WHAT TO DO> Within the data below, find the string "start" and return each line where it occurs.

INPUT DATA>
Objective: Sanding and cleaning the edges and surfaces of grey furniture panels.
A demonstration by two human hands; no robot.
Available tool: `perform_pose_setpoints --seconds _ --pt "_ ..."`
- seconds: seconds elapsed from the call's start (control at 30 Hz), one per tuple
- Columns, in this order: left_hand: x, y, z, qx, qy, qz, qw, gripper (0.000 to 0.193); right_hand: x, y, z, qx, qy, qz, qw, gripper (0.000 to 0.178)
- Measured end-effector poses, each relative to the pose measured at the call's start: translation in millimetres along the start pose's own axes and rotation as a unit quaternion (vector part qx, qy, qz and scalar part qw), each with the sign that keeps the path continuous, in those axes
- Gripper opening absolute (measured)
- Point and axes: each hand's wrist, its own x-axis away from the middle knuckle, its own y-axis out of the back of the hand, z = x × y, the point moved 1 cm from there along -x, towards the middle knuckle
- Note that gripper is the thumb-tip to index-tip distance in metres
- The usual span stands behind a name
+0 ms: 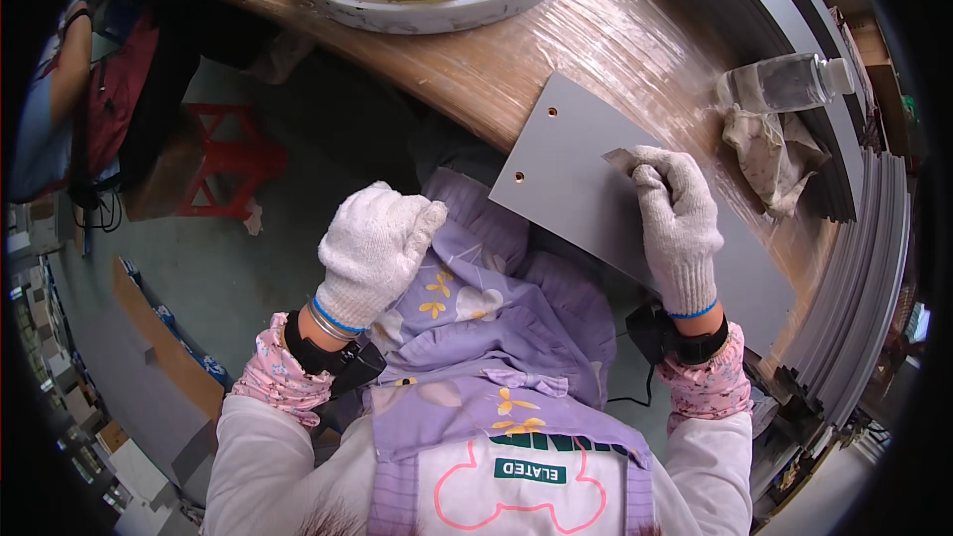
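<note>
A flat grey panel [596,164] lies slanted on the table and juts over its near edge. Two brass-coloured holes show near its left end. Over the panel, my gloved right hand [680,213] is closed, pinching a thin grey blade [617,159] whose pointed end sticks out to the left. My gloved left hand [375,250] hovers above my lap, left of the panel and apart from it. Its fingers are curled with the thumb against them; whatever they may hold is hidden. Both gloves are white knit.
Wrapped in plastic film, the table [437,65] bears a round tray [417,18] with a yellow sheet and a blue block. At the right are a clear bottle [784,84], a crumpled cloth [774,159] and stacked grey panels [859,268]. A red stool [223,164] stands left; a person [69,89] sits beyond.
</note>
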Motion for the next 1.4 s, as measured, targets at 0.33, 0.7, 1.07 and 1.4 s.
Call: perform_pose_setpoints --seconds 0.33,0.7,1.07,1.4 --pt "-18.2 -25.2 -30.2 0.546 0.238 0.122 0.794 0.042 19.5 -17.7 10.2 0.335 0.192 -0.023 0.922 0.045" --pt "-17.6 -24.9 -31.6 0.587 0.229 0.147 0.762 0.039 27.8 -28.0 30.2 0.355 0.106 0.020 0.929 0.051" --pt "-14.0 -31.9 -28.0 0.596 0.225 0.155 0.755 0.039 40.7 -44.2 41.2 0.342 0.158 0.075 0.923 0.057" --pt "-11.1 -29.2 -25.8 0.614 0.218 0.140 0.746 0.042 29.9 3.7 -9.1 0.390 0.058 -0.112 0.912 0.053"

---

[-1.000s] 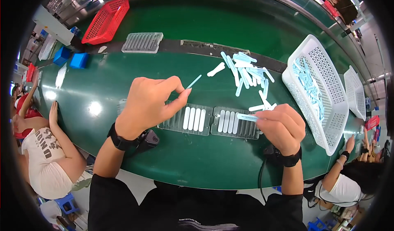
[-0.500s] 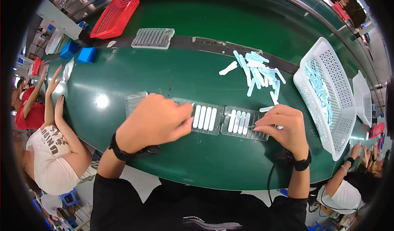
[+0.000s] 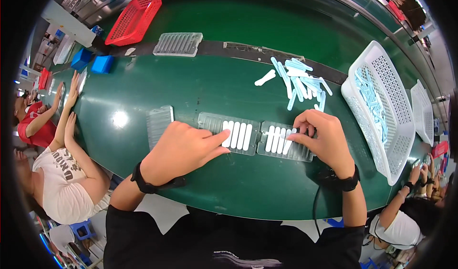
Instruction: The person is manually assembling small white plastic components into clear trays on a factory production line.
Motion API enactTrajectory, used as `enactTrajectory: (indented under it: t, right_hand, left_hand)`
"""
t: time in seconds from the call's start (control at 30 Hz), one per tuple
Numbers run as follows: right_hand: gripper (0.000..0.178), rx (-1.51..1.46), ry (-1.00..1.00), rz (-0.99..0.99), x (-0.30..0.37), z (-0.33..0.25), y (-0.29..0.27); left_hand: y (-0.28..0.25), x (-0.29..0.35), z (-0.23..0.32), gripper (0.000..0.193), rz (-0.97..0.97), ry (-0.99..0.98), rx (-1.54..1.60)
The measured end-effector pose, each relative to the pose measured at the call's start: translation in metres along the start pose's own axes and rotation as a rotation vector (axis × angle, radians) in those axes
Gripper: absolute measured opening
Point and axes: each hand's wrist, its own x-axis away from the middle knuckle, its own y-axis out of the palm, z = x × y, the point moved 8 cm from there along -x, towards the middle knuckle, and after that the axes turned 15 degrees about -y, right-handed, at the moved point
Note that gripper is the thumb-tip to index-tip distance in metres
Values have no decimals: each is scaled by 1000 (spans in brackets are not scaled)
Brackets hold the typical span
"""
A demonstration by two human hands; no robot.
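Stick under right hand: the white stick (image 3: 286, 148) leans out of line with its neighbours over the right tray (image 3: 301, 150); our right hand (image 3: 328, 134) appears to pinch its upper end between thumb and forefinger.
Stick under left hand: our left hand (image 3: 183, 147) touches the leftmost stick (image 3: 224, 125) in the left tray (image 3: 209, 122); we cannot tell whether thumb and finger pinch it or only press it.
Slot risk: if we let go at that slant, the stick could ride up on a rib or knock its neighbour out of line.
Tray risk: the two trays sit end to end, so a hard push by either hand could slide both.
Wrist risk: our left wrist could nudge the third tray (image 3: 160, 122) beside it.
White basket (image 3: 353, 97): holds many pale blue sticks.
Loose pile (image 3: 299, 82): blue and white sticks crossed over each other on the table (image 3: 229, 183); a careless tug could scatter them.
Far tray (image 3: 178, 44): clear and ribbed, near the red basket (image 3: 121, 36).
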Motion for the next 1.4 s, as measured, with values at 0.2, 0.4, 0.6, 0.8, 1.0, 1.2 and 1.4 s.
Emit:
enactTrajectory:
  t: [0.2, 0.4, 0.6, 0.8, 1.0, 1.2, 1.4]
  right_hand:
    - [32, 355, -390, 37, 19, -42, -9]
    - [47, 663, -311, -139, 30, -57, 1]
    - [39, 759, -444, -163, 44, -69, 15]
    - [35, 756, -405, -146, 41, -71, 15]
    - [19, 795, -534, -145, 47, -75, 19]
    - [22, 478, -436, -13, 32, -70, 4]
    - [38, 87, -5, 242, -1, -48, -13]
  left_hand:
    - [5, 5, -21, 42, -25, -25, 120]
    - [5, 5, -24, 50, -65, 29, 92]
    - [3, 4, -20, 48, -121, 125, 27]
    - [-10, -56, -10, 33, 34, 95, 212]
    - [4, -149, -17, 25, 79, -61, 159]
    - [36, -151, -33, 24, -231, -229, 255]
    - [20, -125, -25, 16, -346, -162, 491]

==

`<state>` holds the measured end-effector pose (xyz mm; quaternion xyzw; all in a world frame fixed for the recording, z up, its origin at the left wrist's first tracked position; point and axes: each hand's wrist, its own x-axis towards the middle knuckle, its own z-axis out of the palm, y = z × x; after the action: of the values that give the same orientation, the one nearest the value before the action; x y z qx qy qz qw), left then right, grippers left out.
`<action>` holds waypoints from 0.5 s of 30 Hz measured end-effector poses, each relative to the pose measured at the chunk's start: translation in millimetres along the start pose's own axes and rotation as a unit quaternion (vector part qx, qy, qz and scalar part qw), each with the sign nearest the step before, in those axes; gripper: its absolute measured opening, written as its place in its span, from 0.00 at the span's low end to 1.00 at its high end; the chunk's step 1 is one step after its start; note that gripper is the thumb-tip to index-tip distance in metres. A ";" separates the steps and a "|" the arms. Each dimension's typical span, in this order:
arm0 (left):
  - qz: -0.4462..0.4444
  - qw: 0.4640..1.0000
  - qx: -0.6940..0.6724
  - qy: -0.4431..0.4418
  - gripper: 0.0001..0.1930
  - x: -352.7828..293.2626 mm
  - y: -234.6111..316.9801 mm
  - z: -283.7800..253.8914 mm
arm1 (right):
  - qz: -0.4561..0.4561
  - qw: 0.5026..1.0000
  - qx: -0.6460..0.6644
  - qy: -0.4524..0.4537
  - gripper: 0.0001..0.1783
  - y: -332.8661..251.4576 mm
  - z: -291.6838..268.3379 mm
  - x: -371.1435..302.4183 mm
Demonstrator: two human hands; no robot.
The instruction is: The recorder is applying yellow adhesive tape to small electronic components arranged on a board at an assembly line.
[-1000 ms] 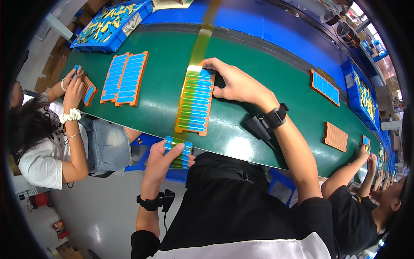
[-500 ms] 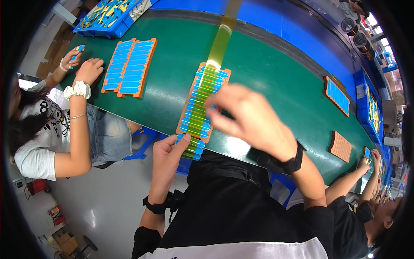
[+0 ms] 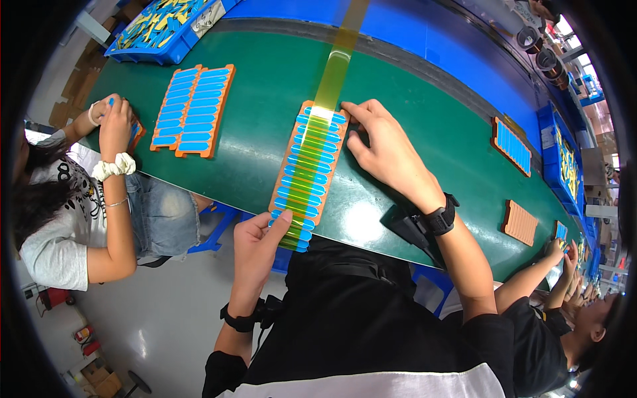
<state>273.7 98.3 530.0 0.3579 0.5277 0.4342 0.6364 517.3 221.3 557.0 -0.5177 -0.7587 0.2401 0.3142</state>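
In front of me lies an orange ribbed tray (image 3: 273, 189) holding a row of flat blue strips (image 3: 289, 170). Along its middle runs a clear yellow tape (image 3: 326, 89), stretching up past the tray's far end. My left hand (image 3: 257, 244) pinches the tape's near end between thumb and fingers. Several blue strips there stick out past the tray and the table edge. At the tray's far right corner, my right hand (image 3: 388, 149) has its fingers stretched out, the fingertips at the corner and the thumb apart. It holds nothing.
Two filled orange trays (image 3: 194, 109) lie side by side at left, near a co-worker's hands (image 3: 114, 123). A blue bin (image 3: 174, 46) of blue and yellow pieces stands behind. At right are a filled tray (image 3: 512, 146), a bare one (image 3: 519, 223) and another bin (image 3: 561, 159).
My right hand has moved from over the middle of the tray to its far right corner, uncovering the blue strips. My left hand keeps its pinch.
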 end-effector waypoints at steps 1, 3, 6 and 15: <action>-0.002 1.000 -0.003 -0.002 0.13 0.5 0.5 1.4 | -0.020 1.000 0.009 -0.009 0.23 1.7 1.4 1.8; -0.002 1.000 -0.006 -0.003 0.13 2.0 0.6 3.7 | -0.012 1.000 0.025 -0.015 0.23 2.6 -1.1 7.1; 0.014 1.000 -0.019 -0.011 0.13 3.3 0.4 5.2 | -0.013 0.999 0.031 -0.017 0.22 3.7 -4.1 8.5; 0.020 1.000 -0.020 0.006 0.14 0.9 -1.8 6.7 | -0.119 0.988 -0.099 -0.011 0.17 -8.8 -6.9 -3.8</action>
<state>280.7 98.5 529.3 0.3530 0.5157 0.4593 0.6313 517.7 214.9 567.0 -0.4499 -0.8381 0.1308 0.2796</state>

RESPONSE BELOW>
- seconds: seconds elapsed from the call's start (control at 30 Hz), one per tuple
- Measured end-effector poses, each relative to the pose measured at the call's start: translation in millimetres along the start pose's own axes and rotation as a unit quaternion (vector part qx, qy, qz and scalar part qw), each with the sign that keeps the path continuous, in those axes
t: time in seconds from the call's start (control at 30 Hz), one per tuple
The measured end-effector pose, each relative to the pose measured at the call's start: translation in metres along the start pose's own axes and rotation as a rotation vector (axis × angle, radians) in those axes
`<action>` holds waypoints from 0.5 s of 30 Hz measured end-effector poses, each relative to the pose measured at the chunk's start: translation in millimetres along the start pose's own axes and rotation as a unit quaternion (vector part qx, qy, qz and scalar part qw), each with the sign nearest the step before, in those axes; gripper: its absolute measured opening, written as its place in its span, from 0.00 at the span's low end to 1.00 at its high end; the chunk's step 1 is one step after its start; note that gripper is the thumb-tip to index-tip distance in metres. A ";" separates the steps and a "|" the arms. Each dimension's typical span, in this order:

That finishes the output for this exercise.